Introduction

The world of soccer is constantly growing, with millions of fans all over the globe. With the growing fanbase comes a growing betting community. Soccer accounts for 70% of all global sports bets placed. We focus specifically on the Premier League, as it is the most watched soccer league. A number of the Premier League clubs have betting companies as sponsors on their kits, which encourages supporters to place bets. Are the odds for each match’s outcome fair? Do the betting favorites tend to come out on top in the Premier League? Attempting to predict Premier League match outcomes will have real world implications on the betting market, journalism, and coaching decisions.

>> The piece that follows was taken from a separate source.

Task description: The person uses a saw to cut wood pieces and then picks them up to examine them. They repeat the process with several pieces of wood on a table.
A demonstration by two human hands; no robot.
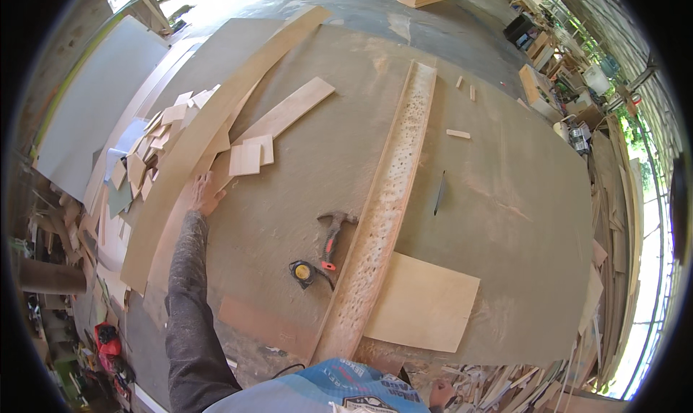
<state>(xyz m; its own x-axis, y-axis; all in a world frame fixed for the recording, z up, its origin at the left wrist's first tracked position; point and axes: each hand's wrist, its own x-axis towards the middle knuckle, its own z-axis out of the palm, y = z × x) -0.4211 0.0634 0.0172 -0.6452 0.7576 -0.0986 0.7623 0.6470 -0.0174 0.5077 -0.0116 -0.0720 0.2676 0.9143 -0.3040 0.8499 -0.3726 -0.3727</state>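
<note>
My left hand (206,194) reaches forward to the inner edge of a long pale wooden plank (209,124), its fingers apart at the edge. No object shows inside it. Just beyond that hand, two small square wooden pieces (245,159) overlap beside a longer flat board (292,108). At the lower edge, partly cut off, my right hand (442,393) hangs near my body with its fingers too hidden to read. A claw hammer (332,238) and a tape measure (302,272) lie beside a long, narrow wooden piece with a pitted pale face (393,189).
Small wooden offcuts (155,146) are heaped left of the plank. Right of the pitted piece lie a pen-like dark thin object (439,193), several little wood strips (458,134) and a square plywood sheet (426,301). Scrap wood (498,388) crowds the floor at lower right.
</note>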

Previous studies have used Bayesian nets models to predict match results in Premier League seasons, with accuracies floating around 40%. The majority of the models were not good at predicting the matches. These suboptimal performances indicate the complexity associated with forecasting football match outcomes. Gambling organizations also prioritize match prediction probabilities to provide oddsmakers. By using the data from these models, oddsmakers may create fair and competitive betting settings for the general public by providing them with educated and balanced odds. This highlights the need for robust and innovative approaches in this area.

This paper aims to build a comprehensive predictive framework for forecasting match results in the Premier League season of 2018-2019. To build upon the already existing foundation of betting odds we enriched our predictive models by adding two key components: player evaluation metrics and the recent form of the teams based on their performances over the last five matches. The addition of player evaluation metrics is to give a better gauge of the strength of each team and where the strength lies in comparison to its opposition. We aim to contribute significant insights that can help sports analysts, coaches, and enthusiast alike in making more informed decisions and understanding the dynamics of competitive football matches in one of the most esteemed leagues in the world. This was done through a thorough evaluation of three different models: Generalized Additive Models, Random Forest and Multinomial Models.

Exploratory Data Analysis & Data Summary

The Data:

For our research, we utilized two publicly available data sets from the Premier League 2018-2019 season. The first data set was obtained from footstats.org, accessible under the “Football Stats Database to CSV and Excel” section on the website. This CSV file contained game-level data, with each entry representing a specific game from the 2018-2019 season. The data set comprised approximately 72 columns, providing detailed information about various events occurring in each match. These variables covered a wide range of aspects, including the names of the home and away teams, the full-time result of the match, expected goals, shots on target for the home team, as well as additional details like the referee’s name, the stadium where the match was played, and the timestamp of the game.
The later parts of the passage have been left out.